◆ **BRIEF**: Return the lines of the material below exactly, beginning with the line that has "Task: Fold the" in it and finishing with the line that has "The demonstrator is" in it. Leave all pictures aside.

◆ **THE INPUT**:
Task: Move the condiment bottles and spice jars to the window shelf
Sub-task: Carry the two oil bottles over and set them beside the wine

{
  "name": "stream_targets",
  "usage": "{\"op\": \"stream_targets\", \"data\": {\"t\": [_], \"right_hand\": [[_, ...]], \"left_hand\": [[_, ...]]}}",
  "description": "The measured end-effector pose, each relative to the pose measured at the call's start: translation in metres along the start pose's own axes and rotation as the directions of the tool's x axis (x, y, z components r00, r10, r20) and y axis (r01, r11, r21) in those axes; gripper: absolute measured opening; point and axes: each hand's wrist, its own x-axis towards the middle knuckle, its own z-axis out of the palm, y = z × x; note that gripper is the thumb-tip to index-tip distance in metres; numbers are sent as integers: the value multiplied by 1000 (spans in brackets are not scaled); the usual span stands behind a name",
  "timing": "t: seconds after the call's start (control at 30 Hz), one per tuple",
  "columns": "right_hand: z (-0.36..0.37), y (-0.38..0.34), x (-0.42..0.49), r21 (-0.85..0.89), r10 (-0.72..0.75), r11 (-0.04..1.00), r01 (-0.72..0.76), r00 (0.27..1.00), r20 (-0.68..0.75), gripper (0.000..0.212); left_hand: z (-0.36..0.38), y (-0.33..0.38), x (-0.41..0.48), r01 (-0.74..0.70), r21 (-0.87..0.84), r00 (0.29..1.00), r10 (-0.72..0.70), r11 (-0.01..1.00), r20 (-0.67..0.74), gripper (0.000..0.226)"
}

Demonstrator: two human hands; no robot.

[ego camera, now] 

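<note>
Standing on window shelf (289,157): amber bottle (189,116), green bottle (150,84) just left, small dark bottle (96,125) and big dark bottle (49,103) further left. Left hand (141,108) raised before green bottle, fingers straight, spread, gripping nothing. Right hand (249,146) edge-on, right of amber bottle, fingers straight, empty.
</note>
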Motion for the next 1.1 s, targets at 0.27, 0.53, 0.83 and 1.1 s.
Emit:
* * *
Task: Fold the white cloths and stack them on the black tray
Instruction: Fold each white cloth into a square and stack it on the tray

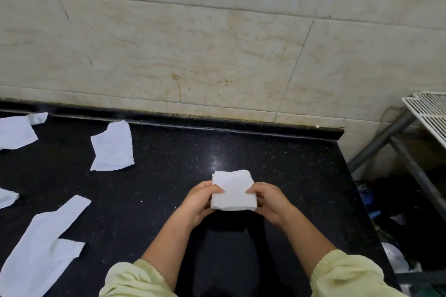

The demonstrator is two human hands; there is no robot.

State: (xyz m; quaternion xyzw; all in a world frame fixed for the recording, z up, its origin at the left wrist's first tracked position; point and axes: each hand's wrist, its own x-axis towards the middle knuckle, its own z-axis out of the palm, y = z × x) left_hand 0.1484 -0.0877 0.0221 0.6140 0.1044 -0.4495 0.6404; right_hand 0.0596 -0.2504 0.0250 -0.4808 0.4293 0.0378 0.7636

◆ **EXERCISE RESULT**:
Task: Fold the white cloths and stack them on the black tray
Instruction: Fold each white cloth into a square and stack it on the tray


The demonstrator is two human hands; there is no robot.

The given output is the complete response.